→ **What you will do**
The response should consist of every line below, restated exactly, with no pictures.

→ **Given data**
########################################
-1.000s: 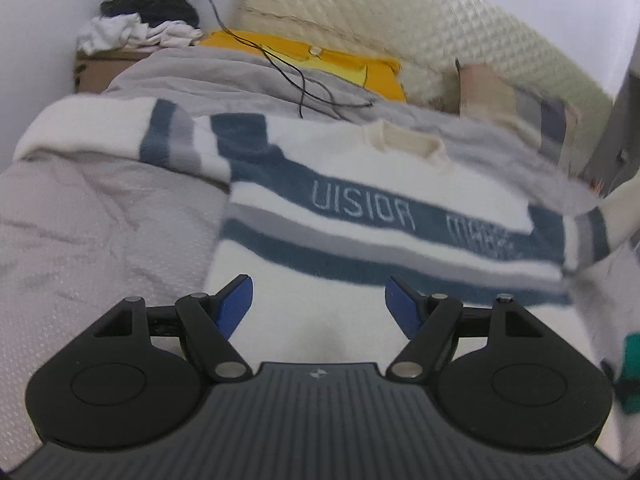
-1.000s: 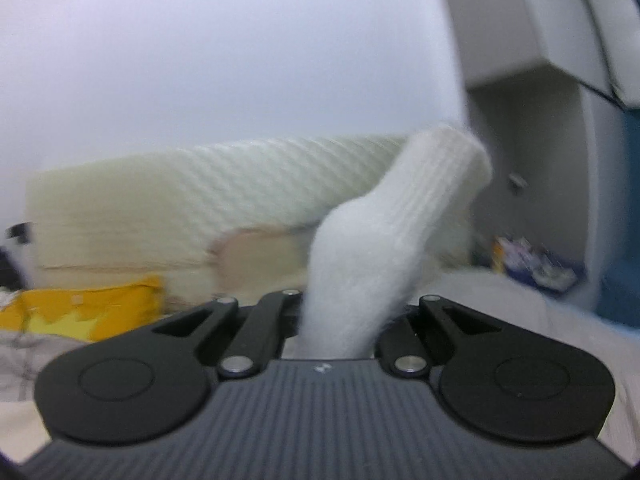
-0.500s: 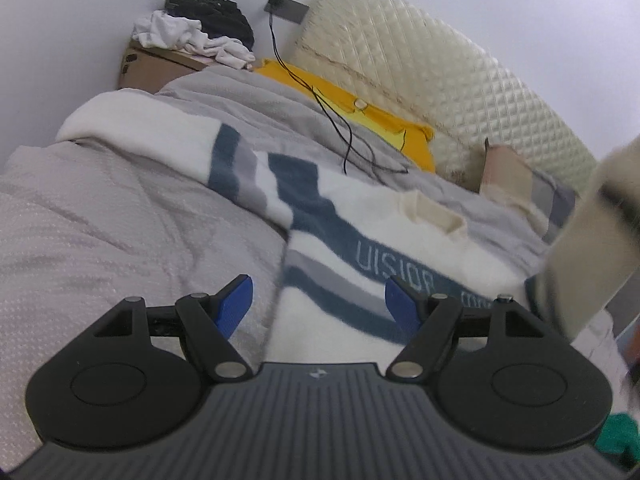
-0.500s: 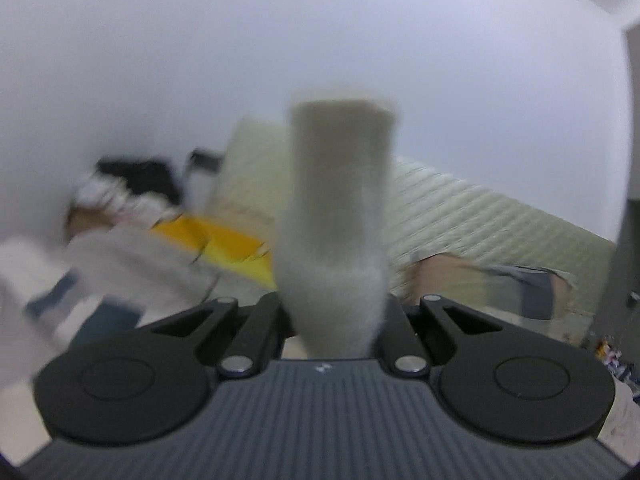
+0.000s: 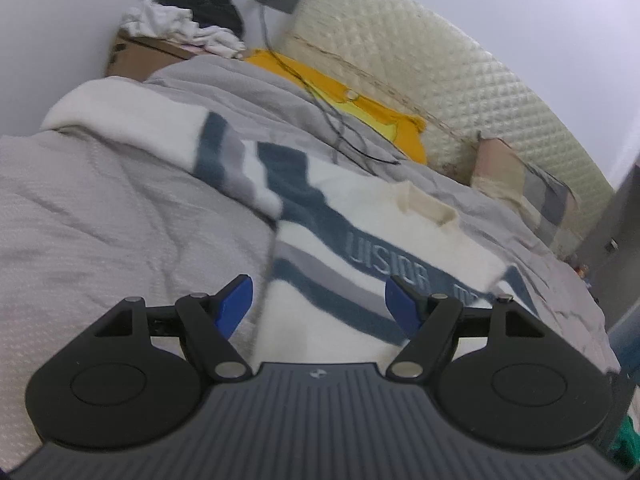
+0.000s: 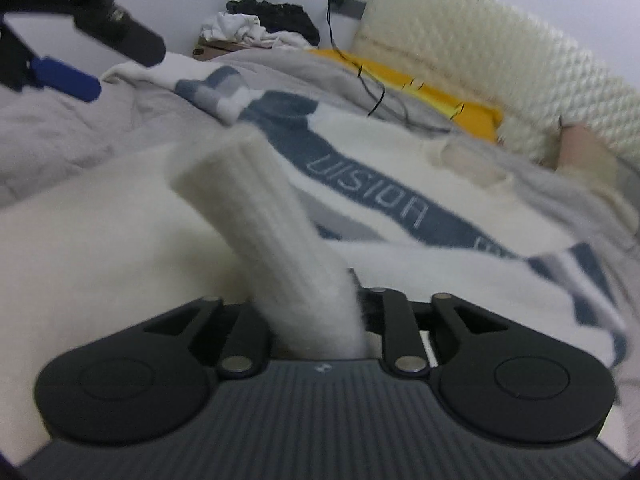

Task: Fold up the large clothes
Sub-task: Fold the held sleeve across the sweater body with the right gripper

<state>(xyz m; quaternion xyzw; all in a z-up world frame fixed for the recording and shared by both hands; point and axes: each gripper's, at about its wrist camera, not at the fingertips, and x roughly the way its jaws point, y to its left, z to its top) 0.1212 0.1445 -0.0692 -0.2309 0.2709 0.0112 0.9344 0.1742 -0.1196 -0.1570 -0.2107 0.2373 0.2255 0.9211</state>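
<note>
The sweater [image 5: 320, 320] is cream-white with dark blue and grey bands, pale lettering on one blue band; its ribbed cuff [image 6: 256, 208] is plain cream; the bed cover [image 5: 100, 220] is light grey; a yellow pillow [image 5: 372, 108] lies by the cream quilted headboard [image 5: 440, 80]; the left gripper's fingers [image 5: 236, 304] have blue pads on black arms.

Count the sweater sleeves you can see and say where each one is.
2. One sleeve lies spread toward the bed's far left corner; the other sleeve is folded across the sweater's chest, its cuff between the right gripper fingers, which are opening.
</note>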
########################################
→ **Exercise solution**
-1.000s: 
-1.000s: 
-0.500s: 
-0.500s: 
+0.000s: 
+0.000s: 

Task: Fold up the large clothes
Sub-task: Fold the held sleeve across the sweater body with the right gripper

<state>(xyz m; quaternion xyzw; all in a z-up world frame fixed for the recording and shared by both hands; point and axes: each gripper's, at about its wrist camera, not at the fingertips, and x roughly the way its jaws point, y to its left, z to its top) 0.1212 0.1445 -0.0692 -0.2309 0.2709 0.0112 0.9344 0.1742 -0.1196 -0.1570 -0.2107 0.2373 0.2255 0.9211</state>
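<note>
The sweater [image 5: 320, 320] is cream-white with dark blue and grey bands, pale lettering on one blue band; its ribbed cuff [image 6: 256, 208] is plain cream; the bed cover [image 5: 100, 220] is light grey; a yellow pillow [image 5: 372, 108] lies by the cream quilted headboard [image 5: 440, 80]; the left gripper's fingers [image 5: 236, 304] have blue pads on black arms.

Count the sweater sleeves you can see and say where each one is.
2. One sleeve lies spread toward the bed's far left corner; the other sleeve is folded across the sweater's chest, its cuff between the right gripper fingers, which are opening.
</note>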

With this, the answer is finished.